** What the task requires **
Pictures stay out of the copy, and everything else in the data below is repeated exactly.

** Data below **

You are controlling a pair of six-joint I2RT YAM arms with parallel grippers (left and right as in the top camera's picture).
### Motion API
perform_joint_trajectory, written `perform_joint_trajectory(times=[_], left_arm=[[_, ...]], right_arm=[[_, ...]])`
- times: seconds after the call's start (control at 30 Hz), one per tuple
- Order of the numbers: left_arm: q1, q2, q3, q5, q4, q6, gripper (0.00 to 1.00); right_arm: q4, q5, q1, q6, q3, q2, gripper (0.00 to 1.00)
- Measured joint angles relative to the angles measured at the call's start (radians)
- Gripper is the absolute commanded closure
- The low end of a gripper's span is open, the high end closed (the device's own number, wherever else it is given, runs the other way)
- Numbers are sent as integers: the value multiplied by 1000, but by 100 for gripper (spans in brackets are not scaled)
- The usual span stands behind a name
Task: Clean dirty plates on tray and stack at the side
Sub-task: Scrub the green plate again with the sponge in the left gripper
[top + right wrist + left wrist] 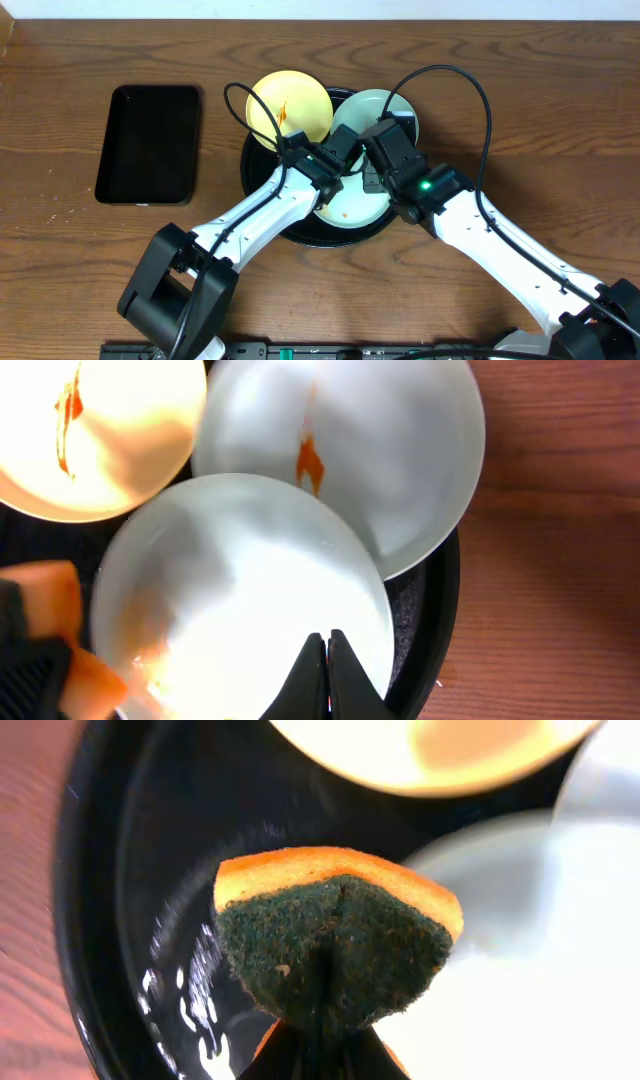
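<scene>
Black and round with a raised rim: tray (340, 236) at the centre of the overhead frame, on a brown wooden table (560, 90). Smaller rectangular black tray (148, 145) well apart at the left.

Three plates crowded inside the round tray:
- Pale yellow plate (290, 108) at upper left, overlapping the tray's rim there.
- Upper blue plate (372, 108), light blue, at upper right.
- Lower blue plate (350, 208), also light blue, at lower centre, lying over the edge of the upper blue one in the right wrist view.

Orange-brown smear (310, 460) near the middle of the upper blue plate, and another streak on the yellow plate. Faint orange trace at the lower left of the lower blue plate, beside the sponge.

Left gripper (318, 1055) clamped on a sponge (335, 935): orange body, dark green scouring face toward the camera, pinched into a fold down its middle. Sponge over the line between bare tray floor and the lower blue plate's edge. Contact with either: cannot tell.

Right gripper (328, 650) pressed fully together, no gap, nothing seen between the fingers. Tips over the near part of the lower blue plate. Touching or just above: cannot tell.
</scene>
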State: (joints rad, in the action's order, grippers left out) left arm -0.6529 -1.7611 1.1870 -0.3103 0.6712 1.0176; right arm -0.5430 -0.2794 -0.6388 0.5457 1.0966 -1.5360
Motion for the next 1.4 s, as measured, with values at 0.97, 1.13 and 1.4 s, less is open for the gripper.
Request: perform_joint_trajectory(times=[0.97, 1.13, 1.4], left_arm=[[0, 87, 0, 189, 56, -154, 93], [0, 87, 0, 200, 51, -154, 92], [0, 87, 0, 200, 50, -154, 93]], right_arm=[[-56, 394, 204, -103, 0, -139, 43], [-43, 503, 282, -174, 0, -159, 42], [-14, 623, 330, -257, 0, -247, 43]])
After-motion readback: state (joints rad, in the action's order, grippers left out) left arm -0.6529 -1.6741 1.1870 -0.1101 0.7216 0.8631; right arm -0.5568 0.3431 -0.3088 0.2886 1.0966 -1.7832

** Your response **
You are controlling a pair of six-joint I2RT YAM arms with parallel grippers (left and right as in the top camera's picture).
### Motion API
perform_joint_trajectory, written `perform_joint_trajectory(times=[_], left_arm=[[_, ...]], right_arm=[[_, ...]])`
- times: seconds after the call's start (control at 30 Hz), one per tuple
- Order of the numbers: left_arm: q1, q2, q3, q5, q4, q6, gripper (0.00 to 1.00); right_arm: q4, q5, q1, q6, q3, q2, gripper (0.00 to 1.00)
- Measured joint angles relative to the angles measured at the call's start (radians)
- Gripper is the absolute commanded closure
- The low end of a gripper's span is open, the high end closed (the device's own number, wherever else it is given, runs the other way)
- Numbers are sent as integers: the value multiplied by 1000, but by 100 for gripper (spans in brackets are not scaled)
- The usual span stands behind a name
Task: Clean dirty plates on tray and stack at the side
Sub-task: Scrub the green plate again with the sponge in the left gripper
[top + right wrist + left wrist] 
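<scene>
Black and round with a raised rim: tray (340, 236) at the centre of the overhead frame, on a brown wooden table (560, 90). Smaller rectangular black tray (148, 145) well apart at the left.

Three plates crowded inside the round tray:
- Pale yellow plate (290, 108) at upper left, overlapping the tray's rim there.
- Upper blue plate (372, 108), light blue, at upper right.
- Lower blue plate (350, 208), also light blue, at lower centre, lying over the edge of the upper blue one in the right wrist view.

Orange-brown smear (310, 460) near the middle of the upper blue plate, and another streak on the yellow plate. Faint orange trace at the lower left of the lower blue plate, beside the sponge.

Left gripper (318, 1055) clamped on a sponge (335, 935): orange body, dark green scouring face toward the camera, pinched into a fold down its middle. Sponge over the line between bare tray floor and the lower blue plate's edge. Contact with either: cannot tell.

Right gripper (328, 650) pressed fully together, no gap, nothing seen between the fingers. Tips over the near part of the lower blue plate. Touching or just above: cannot tell.
</scene>
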State: (joints rad, in the action's order, grippers left out) left arm -0.6529 -1.7611 1.1870 -0.3103 0.6712 1.0176; right arm -0.5430 -0.2794 -0.6388 0.5457 1.0966 -1.5360
Motion for the next 1.4 s, as measured, with values at 0.97, 1.13 and 1.4 s, less is open for the gripper.
Request: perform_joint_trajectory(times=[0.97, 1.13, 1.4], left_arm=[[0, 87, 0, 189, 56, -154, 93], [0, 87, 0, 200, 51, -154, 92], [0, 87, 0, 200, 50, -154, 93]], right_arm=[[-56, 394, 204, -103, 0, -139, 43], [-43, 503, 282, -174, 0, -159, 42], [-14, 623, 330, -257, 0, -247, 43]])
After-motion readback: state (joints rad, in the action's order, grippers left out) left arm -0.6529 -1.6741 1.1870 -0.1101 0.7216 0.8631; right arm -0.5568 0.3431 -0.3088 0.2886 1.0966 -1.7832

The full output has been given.